Due to the emerging ESG mandate, investors will demand more explicit and standardized ESG disclosures from the Indian firms they invest in. As a result, Indian companies with a global clientele are now looking for effective social and environmental initiatives to adorn their policies.
Earlier this year, it was reported by The Guardian that Shahi Exports, which is India’s largest garment exporter and supplies to worldwide clothing companies of the likes of H&M, GAP, Nike, Adidas, and Ralph Lauren, among others, agreed to pay GBP 3 million of unpaid wages to its workers, after two years of reluctance.
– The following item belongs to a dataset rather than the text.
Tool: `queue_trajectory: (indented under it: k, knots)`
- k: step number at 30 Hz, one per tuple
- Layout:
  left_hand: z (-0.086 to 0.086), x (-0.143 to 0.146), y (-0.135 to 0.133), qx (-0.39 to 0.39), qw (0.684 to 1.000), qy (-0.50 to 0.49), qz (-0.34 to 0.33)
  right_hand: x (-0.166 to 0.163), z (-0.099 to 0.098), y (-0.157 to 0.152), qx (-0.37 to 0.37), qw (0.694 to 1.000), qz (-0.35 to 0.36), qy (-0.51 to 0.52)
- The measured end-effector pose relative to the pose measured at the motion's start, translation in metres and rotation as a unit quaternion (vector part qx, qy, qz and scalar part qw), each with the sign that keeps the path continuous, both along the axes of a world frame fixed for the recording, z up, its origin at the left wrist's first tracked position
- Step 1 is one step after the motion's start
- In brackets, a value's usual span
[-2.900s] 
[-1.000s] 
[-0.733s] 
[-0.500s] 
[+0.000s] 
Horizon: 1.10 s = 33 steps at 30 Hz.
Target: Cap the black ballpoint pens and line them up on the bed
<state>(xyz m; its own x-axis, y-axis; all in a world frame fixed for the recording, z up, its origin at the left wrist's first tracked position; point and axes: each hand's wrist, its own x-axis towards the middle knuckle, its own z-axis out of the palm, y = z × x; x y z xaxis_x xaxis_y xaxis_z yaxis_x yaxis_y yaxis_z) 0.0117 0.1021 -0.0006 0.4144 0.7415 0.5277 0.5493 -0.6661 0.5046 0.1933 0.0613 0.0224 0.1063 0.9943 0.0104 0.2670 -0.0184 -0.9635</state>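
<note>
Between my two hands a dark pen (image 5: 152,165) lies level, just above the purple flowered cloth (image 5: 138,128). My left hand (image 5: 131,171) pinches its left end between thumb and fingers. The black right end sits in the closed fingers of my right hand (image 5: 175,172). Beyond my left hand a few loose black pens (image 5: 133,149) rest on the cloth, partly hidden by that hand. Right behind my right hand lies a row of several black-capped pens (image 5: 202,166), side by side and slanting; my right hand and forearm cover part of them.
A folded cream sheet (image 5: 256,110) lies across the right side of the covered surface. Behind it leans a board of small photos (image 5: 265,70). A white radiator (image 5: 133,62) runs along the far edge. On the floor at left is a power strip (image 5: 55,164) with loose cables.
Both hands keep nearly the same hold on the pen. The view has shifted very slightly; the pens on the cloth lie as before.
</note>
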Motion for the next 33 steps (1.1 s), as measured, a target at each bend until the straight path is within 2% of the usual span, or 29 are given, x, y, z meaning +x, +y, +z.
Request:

This payment isn’t because of a court order, but because of the increased pressure international brands which were sourcing from Shahi and other such manufacturers were receiving, because of their lack of accountability for payment of legal wages to workers in their supply chain. Naturally, this had a trickle-down effect, and we can soon expect Shahi and other manufacturers to compensate workers with unpaid wages, with or without court orders.
We have also seen India’s market regulator, the Securities and Exchange Board of India, getting active in this sphere. It has suggested several disclosures in Scheme Information Documents (SID) to guarantee credibility, transparency, and accountability in the strategy used by the companies, with relation to sustainability or ESG features. Under the new Business Responsibility and Sustainability Report (‘BRSR’) reporting regime, companies need to disclose their ESG risks and the mitigation strategy for such risks. The financial implications and sustainability goals also have to be reported.
The disclosure model has been suggested to ensure that India is at par with the prevalent international standards. Therefore, for all investors or companies, an ESG policy is the new strategy to win over the market.
While the BRSR is mandatory only for the top 1,000 companies by market capitalization in India, regulators need to actively watch out for other businesses and investors who are doing the talk about being ESG-focused. With the increase in market awareness and pressure, many businesses may release half-baked socially conscious products to go with the trend, masking certain behind-the-stage truths.